» **Required work**: Where the line containing "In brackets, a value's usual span" appears, end the copy there, keeping that line; start from the first line of the entries, copy exactly, and omit pictures.

» **Source material**:
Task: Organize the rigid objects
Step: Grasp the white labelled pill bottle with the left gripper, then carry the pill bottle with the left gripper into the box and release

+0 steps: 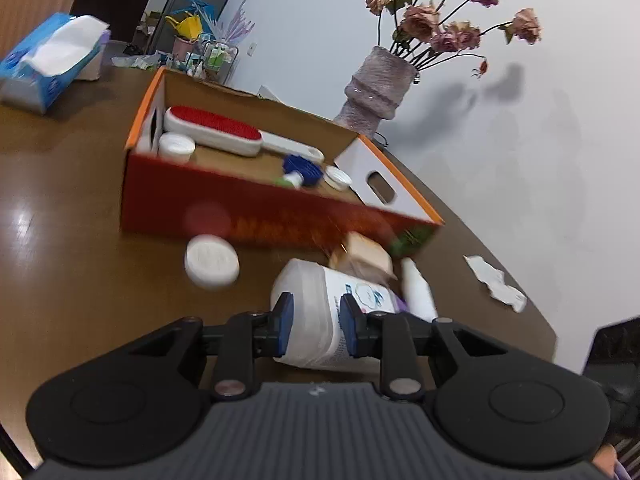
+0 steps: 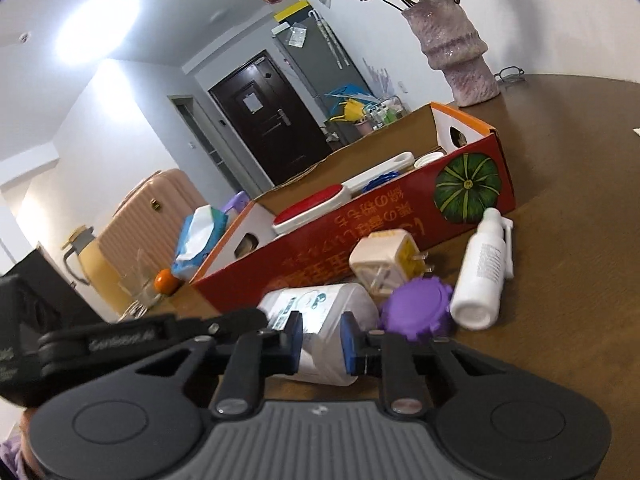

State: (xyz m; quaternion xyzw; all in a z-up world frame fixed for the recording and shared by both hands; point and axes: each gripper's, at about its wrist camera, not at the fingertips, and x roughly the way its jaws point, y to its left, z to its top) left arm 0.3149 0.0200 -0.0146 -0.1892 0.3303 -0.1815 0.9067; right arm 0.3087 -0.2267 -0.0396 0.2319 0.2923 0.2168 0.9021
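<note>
Both grippers point at one translucent wipes jar lying on its side on the brown table, near the front wall of the red cardboard box; the left gripper has its blue pads either side of the jar body, seemingly touching; the right gripper frames the same jar, jaws part open, and whether it grips cannot be told.

Judging by what lies where, the sorting is partly done: inside the box sit a red lint brush, a white tub, a blue brush and a white cap; outside wait the jar, its purple lid, a beige plug adapter, a white spray bottle and a white round lid.

Adapter, lid and bottle crowd between jar and box; a vase of dried roses stands behind the box, a tissue pack at the far left edge.
</note>
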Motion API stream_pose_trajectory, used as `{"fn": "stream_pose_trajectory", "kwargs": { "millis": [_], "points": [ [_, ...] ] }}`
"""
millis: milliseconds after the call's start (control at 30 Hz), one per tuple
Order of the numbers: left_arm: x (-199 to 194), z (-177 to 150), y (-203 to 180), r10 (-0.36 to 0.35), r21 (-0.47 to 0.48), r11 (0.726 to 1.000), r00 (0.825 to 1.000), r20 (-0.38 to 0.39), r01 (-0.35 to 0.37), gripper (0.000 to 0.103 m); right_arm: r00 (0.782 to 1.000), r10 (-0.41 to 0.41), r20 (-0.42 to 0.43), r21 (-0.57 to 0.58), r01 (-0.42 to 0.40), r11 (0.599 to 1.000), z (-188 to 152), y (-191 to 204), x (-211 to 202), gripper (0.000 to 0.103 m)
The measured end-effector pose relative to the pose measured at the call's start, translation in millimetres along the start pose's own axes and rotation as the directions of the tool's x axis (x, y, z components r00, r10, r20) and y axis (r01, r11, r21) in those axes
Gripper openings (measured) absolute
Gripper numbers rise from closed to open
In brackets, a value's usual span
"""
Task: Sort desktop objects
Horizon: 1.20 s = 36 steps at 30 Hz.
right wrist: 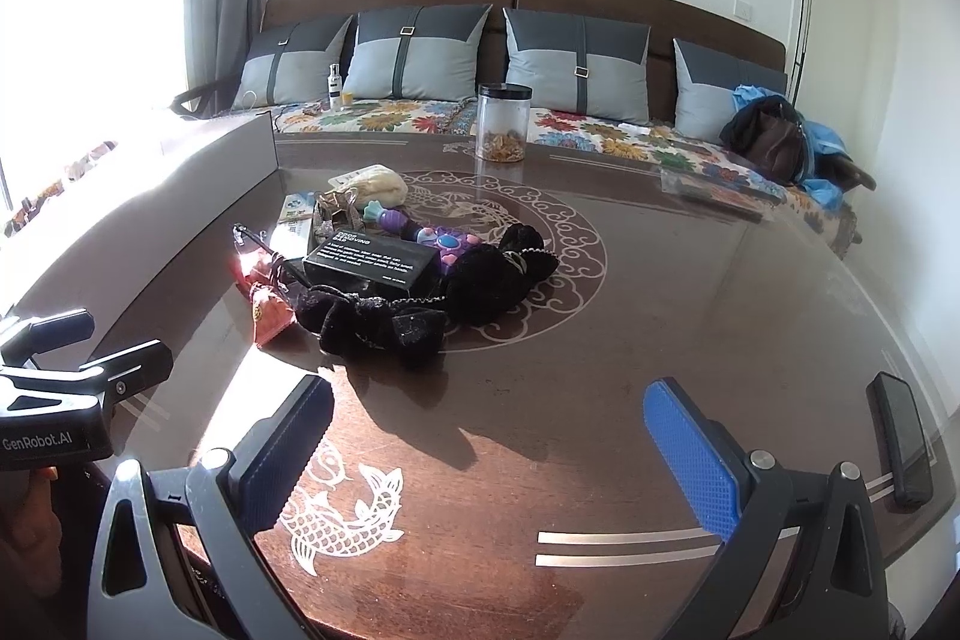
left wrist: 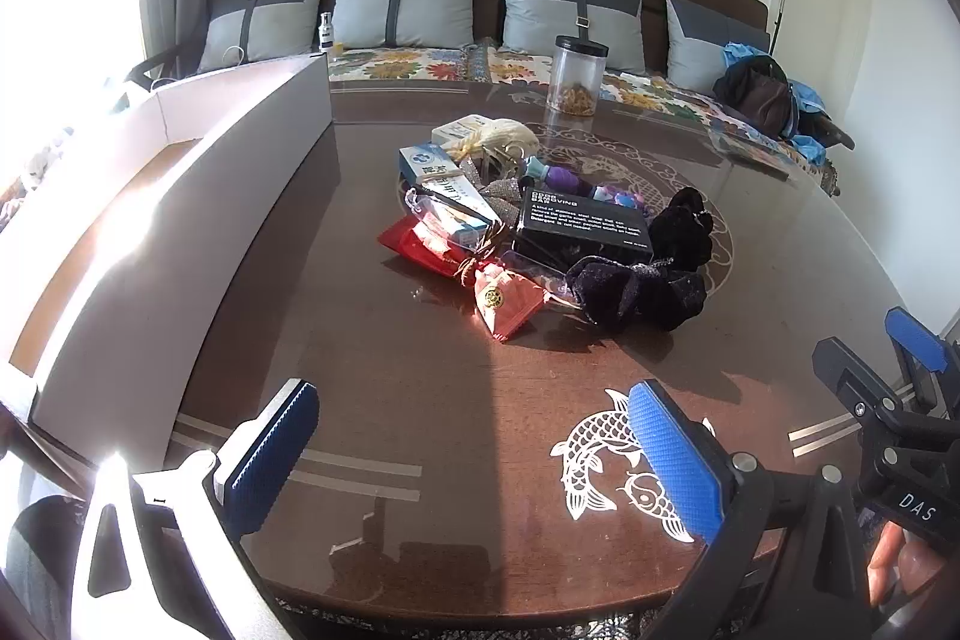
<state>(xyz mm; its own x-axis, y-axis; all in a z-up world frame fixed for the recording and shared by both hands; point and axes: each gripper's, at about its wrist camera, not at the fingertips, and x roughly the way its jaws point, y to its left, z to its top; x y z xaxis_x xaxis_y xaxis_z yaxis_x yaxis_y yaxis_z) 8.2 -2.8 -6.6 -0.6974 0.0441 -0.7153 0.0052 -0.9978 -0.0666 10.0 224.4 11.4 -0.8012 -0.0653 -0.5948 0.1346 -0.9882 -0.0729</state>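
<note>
A pile of small objects lies mid-table: a black box with white print (left wrist: 585, 225) (right wrist: 370, 263), black velvet bags (left wrist: 642, 289) (right wrist: 480, 280), red pouches (left wrist: 504, 301) (right wrist: 268, 313), blue-and-white cartons (left wrist: 447, 196), a purple toy (left wrist: 561, 178) (right wrist: 444, 241) and a pale bundle (left wrist: 510, 136) (right wrist: 375, 184). My left gripper (left wrist: 474, 451) hovers open over the near table edge, short of the pile, nothing between its blue pads. My right gripper (right wrist: 489, 445) is open too, empty, near the front edge. Each wrist view catches the other gripper at its side.
An open white cardboard box (left wrist: 180, 196) (right wrist: 180, 184) stands along the table's left side. A clear jar with a black lid (left wrist: 577, 76) (right wrist: 503, 121) sits at the far edge. A black phone (right wrist: 903, 439) lies at the right rim. A cushioned sofa (right wrist: 480, 58) runs behind the dark wooden table (right wrist: 690, 292).
</note>
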Motion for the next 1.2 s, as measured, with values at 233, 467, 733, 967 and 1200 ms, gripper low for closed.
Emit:
{"fn": "stream_pose_trajectory", "kwargs": {
  "millis": [233,467,733,967,1200],
  "points": [
    [-3,-4,-5,0.008,0.024,1.000,1.000,-0.008,-0.008,0.103,0.999,0.008,-0.035,-0.012,-0.008,1.000,-3,4,5,0.103],
    [3,-11,-3,0.022,0.045,0.999,0.999,-0.027,-0.021,0.103,0.999,-0.014,-0.044,-0.038,0.013,0.999,-5,10,7,0.103],
    [46,-35,16,0.012,0.007,1.000,0.992,-0.127,-0.011,0.103,0.990,-0.050,-0.131,-0.091,0.038,0.995,-18,19,33,0.103],
    [60,-42,22,0.047,0.001,0.999,0.990,-0.129,-0.047,0.103,0.982,-0.069,-0.178,-0.150,0.042,0.988,-32,31,50,0.103],
    [60,-43,23,0.067,0.026,0.998,0.991,-0.117,-0.064,0.103,0.976,-0.058,-0.211,-0.161,0.024,0.987,-37,38,66,0.103]
  ]
}}
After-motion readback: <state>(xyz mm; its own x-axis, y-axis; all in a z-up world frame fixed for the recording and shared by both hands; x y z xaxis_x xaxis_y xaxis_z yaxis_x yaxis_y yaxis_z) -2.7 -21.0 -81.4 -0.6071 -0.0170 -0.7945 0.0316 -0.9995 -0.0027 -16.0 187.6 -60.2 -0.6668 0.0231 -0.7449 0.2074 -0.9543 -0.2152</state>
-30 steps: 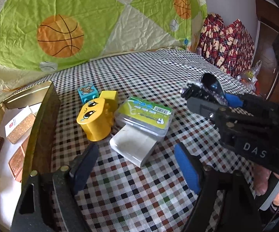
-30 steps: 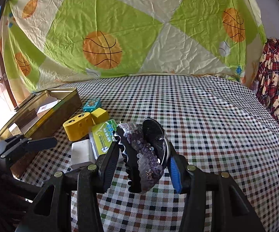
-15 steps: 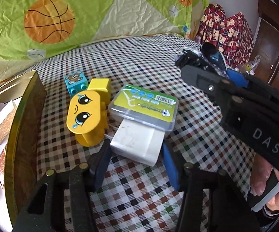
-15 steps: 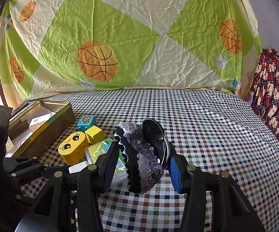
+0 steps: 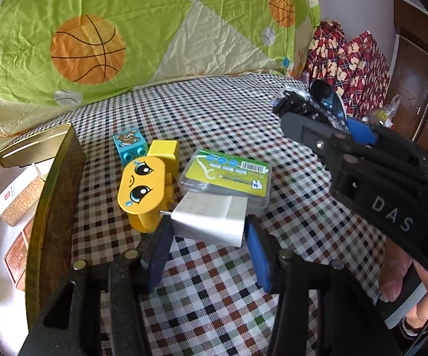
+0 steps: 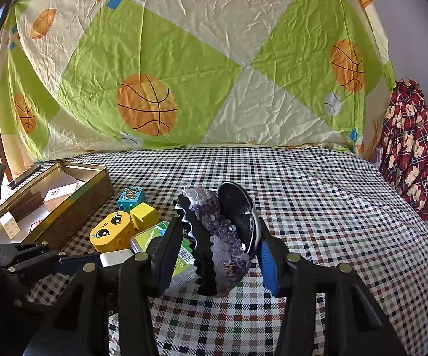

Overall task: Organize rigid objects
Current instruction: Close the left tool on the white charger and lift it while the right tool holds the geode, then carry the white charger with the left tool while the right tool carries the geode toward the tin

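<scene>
Lying on the checked tablecloth of the table [image 5: 220, 281], just beside the open gold tin box [image 5: 57, 184]: yellow face brick [image 5: 141, 188], green-labelled clear plastic case [image 5: 226, 175], white rectangular charger block [image 5: 211, 219]. Closing the left tool [image 5: 206, 237] around the charger, narrower than a second ago, pads seeming to be touching its sides. Gripping a purple sequinned black hair claw [image 6: 223, 237] in the right tool [image 6: 217, 252], unchanged. Hiding part of the case behind the right tool's finger.

Tin [image 5: 51, 195] cut off; label [image 5: 228, 175] unreadable
</scene>
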`<action>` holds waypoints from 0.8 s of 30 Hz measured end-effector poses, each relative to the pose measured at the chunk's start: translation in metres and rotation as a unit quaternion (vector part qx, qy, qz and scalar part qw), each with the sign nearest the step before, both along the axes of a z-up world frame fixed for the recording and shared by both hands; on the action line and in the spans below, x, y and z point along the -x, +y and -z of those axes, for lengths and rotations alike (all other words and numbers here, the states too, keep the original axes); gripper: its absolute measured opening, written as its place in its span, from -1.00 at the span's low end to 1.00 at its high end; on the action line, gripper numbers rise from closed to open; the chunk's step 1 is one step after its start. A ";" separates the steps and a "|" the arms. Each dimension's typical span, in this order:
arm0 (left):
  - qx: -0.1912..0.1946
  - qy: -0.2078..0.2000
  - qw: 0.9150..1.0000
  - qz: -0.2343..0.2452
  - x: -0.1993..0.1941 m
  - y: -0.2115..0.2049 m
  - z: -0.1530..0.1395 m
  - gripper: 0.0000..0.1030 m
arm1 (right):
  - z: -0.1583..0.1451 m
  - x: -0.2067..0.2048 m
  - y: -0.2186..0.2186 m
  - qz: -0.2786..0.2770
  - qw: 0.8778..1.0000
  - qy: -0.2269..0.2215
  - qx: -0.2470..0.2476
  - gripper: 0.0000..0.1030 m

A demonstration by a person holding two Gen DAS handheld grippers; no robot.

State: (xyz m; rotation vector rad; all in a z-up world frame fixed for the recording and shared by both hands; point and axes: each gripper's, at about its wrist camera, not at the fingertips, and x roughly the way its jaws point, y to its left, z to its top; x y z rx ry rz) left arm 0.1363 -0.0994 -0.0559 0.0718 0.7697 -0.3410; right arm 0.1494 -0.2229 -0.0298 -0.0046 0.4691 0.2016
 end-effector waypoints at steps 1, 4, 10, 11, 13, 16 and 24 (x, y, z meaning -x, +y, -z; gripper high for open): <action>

» **Finished task**:
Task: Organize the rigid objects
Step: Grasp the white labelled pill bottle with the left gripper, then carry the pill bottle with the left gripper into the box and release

+0 steps: 
+0 steps: 

State: (xyz m; quaternion xyzw; all in a z-up world frame fixed for the recording and shared by both hands; point and axes: each gripper's, at about its wrist camera, not at the fingertips, and x roughly the way its jaws point, y to its left, z to its top) left arm 0.3149 0.0200 -0.0146 -0.1892 0.3303 -0.1815 0.9067; right arm 0.3087 -0.2267 -0.0396 0.2319 0.2923 0.2168 0.9021
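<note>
Both grippers point at one translucent wipes jar lying on its side on the brown table, near the front wall of the red cardboard box; the left gripper has its blue pads either side of the jar body, seemingly touching; the right gripper frames the same jar, jaws part open, and whether it grips cannot be told.

Judging by what lies where, the sorting is partly done: inside the box sit a red lint brush, a white tub, a blue brush and a white cap; outside wait the jar, its purple lid, a beige plug adapter, a white spray bottle and a white round lid.

Adapter, lid and bottle crowd between jar and box; a vase of dried roses stands behind the box, a tissue pack at the far left edge.
</note>
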Motion API stream_pose_trajectory, used as `{"fn": "stream_pose_trajectory", "kwargs": { "millis": [_], "points": [ [_, ...] ] }}`
"""
millis: milliseconds after the call's start (control at 30 Hz), one per tuple
Order of the numbers: left_arm: x (-199 to 194), z (-177 to 150), y (-203 to 180), r10 (-0.36 to 0.35), r21 (-0.47 to 0.48), r11 (0.726 to 1.000), r00 (0.825 to 1.000), r20 (-0.38 to 0.39), r01 (-0.35 to 0.37), gripper (0.000 to 0.103 m); right_arm: r00 (0.782 to 1.000), r10 (-0.41 to 0.41), r20 (-0.42 to 0.43), r21 (-0.57 to 0.58), r01 (-0.42 to 0.40), r11 (0.599 to 1.000), z (-188 to 152), y (-191 to 204), x (-211 to 202), gripper (0.000 to 0.103 m)
The measured end-effector pose relative to the pose measured at the call's start, translation in millimetres along the start pose's own axes and rotation as the directions of the tool's x axis (x, y, z components r00, r10, r20) and y axis (r01, r11, r21) in those axes
Gripper openings (measured) absolute
Gripper numbers rise from closed to open
In brackets, a value's usual span

What the exercise asked for is now complete.